Unfortunately, Haman's anger burns too bright. The king is a pragmatist, (albeit a ruthless one). Haman is not. He hates the Jews as deeply as any Anti-Semite in history. He's not willing to compromise.

The next day, at the second wine party, Esther reveals all. She's a Jewess. And Haman wants to destroy her people. Upon this revelation, Achashveirosh storms out to the garden to think. According to one midrash, he's already decided to kill Esther and side with Haman. But when he comes back in, the pragmatism leaves him when he sees Haman seemingly assaulting his woman on the bed. And like Helen of Troy earlier, or Ann Boleyn later, the fates of empires often rested on love of a woman. That's the turning point, and Achashveirosh the politician is replaced by Achashveirosh the jealous monarch. So Haman's fate is sealed.
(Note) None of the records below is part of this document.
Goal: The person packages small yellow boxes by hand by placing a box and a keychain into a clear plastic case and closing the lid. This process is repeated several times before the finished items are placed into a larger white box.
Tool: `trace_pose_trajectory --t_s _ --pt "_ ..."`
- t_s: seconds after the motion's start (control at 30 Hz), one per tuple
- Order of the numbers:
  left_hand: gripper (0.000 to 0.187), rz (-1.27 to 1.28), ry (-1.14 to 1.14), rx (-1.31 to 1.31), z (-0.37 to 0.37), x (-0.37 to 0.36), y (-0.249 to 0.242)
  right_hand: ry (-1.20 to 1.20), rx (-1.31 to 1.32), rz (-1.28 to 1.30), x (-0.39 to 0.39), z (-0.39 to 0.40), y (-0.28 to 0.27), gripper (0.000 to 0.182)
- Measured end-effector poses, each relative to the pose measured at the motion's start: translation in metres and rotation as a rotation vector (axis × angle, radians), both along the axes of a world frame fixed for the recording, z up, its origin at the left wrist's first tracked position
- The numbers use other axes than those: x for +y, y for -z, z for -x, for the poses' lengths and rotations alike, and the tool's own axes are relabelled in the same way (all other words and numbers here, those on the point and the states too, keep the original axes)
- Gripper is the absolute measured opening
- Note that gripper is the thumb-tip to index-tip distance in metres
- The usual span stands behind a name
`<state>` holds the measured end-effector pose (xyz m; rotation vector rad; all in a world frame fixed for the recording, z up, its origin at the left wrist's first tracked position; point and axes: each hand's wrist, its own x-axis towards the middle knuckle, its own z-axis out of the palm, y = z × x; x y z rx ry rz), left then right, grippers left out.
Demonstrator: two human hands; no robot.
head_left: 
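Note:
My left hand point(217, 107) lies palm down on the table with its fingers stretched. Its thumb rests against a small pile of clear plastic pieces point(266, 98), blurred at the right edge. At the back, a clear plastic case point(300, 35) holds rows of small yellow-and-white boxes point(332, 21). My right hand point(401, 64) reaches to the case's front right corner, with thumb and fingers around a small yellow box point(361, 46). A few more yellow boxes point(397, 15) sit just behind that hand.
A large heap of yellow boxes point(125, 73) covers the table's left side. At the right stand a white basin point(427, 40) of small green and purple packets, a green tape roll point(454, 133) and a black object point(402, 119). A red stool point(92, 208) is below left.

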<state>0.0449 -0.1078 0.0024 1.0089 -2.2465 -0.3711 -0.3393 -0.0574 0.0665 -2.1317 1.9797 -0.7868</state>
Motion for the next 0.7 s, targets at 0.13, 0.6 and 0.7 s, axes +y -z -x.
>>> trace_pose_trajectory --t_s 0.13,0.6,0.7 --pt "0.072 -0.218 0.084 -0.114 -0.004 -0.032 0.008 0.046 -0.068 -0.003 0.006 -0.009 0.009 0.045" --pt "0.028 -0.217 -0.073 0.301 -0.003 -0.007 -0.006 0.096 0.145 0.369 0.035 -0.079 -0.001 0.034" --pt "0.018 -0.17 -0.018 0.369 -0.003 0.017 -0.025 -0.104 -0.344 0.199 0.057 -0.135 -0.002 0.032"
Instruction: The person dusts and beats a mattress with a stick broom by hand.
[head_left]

But now the king as a problem. He was hoping to keep his monarchy shored up by the support of the powerful Agagites. Now he's had their leader executed, and they're sure to be very, very angry. So Achashveirosh does the only thing he can do. He pivots his favor towards the Jews, wholeheartedly. They're back in favor, and Mordechai is elevated to the top spot. He allows the Jews to defend themselves, and conveniently, this eliminates those now-furious Agagites.


וּמָרְדֳּכַי יָצָא מִלִּפְנֵי הַמֶּלֶךְ, בִּלְבוּשׁ מַלְכוּת תְּכֵלֶת וָחוּר, וַעֲטֶרֶת זָהָב גְּדוֹלָה, וְתַכְרִיךְ בּוּץ וְאַרְגָּמָן; וְהָעִיר שׁוּשָׁן, צָהֲלָה וְשָׂמֵחָה.

And the rest, as they say, is (apocryphal) history.

Happy Purim!

Wednesday, March 12, 2014

1814 book: kneeling while reading the megillah?


According to "A New Universal History of the Religious Rites, Ceremonies and Customs, of the Whole World, Or, A Complete and Impartial View of All the Religions in the Various Nations of the Universe, Both Ancient and Modern, from the Creation Down to the Present Time" (wordy title...), by William Hurd, 5th edition, published 1814:

"The feast of Purim, which signifies lots, continues two days; and it was first instituted in memory their deliverance from destruction, when Haman instigated Ahasuerus to put them all to death. In the morning they give bread to the poor, and in the evening they repair to the synagogue, where the whole book of Esther is read over, and explained to the people at large.
"During the reading of this lesson, the reader kneels, whereas he is obliged to stand when he reads the law, and he repeats three prayers, wherein he blesses God for having delivered them from the plot formed against them by Haman Prayers being over they indulge themselves in all sorts of luxury; so that this may be justly called the Jewish carnival."

I'm laining part of the Megillah this Purim. Better buy myself some kneepads!